→ **DATA SUPPLIED**

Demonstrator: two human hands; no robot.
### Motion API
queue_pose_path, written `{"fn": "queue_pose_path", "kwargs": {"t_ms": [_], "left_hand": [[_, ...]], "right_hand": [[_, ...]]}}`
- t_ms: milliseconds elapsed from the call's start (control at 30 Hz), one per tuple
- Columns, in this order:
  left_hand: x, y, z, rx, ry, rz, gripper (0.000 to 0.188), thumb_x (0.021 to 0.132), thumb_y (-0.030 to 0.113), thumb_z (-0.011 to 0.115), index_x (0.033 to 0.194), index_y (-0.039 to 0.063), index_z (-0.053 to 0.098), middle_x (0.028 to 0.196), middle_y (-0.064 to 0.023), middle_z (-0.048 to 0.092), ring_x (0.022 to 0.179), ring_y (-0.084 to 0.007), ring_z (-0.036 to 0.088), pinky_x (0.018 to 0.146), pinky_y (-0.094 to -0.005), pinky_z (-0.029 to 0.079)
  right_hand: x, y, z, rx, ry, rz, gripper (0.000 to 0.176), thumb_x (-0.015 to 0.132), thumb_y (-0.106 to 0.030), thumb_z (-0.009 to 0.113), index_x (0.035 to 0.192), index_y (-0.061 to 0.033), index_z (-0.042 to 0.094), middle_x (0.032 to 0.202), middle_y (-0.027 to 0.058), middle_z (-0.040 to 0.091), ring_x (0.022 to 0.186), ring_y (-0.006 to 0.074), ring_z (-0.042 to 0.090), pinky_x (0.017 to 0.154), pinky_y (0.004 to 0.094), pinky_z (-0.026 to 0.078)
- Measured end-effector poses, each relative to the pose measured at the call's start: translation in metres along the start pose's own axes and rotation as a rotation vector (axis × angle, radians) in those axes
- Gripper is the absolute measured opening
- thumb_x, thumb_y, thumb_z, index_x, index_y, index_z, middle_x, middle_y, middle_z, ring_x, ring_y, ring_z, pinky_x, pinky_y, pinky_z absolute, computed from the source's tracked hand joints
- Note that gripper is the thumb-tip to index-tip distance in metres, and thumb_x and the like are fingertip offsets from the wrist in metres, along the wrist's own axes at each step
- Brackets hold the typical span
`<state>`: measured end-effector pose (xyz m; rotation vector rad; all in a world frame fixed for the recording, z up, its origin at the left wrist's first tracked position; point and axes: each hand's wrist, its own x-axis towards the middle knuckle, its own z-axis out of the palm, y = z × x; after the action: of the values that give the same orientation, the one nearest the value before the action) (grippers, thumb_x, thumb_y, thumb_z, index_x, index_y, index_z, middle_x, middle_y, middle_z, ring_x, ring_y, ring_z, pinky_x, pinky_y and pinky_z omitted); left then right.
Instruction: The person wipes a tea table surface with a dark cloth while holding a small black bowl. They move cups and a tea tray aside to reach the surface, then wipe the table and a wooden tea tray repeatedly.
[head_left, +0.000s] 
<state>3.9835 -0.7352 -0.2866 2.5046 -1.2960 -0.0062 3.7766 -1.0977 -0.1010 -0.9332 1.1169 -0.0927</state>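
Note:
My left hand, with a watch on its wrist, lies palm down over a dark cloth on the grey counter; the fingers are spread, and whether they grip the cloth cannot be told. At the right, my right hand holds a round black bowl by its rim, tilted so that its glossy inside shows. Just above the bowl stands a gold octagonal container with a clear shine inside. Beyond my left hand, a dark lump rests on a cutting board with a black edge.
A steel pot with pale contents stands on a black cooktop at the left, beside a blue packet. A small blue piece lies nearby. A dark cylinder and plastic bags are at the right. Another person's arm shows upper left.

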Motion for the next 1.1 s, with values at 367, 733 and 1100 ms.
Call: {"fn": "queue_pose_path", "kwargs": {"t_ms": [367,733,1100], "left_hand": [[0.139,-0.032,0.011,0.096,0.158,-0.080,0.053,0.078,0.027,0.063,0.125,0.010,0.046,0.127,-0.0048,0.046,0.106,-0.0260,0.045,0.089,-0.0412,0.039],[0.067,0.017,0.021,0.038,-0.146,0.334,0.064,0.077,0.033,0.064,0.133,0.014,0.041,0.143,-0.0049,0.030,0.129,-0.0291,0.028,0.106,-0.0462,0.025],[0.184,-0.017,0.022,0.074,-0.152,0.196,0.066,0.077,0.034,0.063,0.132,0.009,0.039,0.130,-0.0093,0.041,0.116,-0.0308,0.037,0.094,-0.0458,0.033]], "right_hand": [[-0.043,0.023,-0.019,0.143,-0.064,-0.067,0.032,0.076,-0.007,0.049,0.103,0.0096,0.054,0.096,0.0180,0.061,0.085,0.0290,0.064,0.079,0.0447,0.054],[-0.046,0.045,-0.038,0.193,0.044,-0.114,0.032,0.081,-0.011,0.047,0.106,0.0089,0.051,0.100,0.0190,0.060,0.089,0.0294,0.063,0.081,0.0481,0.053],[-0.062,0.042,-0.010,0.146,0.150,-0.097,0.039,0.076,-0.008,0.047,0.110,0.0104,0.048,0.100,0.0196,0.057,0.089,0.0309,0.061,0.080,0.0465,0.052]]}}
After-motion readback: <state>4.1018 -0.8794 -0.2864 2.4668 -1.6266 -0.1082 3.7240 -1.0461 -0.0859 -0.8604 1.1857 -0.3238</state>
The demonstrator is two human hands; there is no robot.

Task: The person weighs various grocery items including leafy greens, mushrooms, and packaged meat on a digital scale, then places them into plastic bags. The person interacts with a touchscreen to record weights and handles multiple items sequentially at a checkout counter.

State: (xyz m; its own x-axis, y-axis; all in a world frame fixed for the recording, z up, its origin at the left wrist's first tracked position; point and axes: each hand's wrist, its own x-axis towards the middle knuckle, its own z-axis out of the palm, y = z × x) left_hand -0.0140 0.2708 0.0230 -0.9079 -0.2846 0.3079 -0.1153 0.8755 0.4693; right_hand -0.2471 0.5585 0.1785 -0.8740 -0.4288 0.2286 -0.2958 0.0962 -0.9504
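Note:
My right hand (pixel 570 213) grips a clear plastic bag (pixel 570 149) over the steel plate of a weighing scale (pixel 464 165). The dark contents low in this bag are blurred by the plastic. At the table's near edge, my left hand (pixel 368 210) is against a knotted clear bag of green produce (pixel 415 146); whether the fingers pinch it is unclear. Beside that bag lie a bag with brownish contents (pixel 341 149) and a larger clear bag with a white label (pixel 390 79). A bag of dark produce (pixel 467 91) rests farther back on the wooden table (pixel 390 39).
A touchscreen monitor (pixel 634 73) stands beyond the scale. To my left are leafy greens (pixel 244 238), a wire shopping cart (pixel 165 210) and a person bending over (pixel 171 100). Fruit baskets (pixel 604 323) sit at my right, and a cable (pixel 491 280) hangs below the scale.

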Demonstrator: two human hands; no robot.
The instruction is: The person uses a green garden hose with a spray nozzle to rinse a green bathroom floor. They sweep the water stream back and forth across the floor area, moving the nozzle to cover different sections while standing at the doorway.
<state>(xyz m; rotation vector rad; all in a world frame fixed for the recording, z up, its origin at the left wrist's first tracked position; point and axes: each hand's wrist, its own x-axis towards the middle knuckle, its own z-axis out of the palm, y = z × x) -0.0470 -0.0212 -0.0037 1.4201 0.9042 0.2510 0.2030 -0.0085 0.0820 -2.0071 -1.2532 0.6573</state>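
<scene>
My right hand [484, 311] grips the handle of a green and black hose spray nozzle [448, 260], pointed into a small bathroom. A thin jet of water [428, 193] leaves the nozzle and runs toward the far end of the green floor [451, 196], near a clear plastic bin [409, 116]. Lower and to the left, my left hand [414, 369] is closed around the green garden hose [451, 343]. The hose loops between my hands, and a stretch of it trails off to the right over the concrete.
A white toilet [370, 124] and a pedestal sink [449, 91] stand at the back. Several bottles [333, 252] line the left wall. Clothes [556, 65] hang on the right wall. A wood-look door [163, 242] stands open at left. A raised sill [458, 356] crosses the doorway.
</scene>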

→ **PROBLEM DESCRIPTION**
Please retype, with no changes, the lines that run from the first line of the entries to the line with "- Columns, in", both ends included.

→ **EXERCISE SOLUTION**
Demonstrator: two human hands; no robot.
### Motion API
queue_pose_path, written `{"fn": "queue_pose_path", "kwargs": {"t_ms": [_], "left_hand": [[_, ...]], "right_hand": [[_, ...]]}}`
- t_ms: milliseconds elapsed from the call's start (control at 30 Hz), one per tuple
- Columns, in this order:

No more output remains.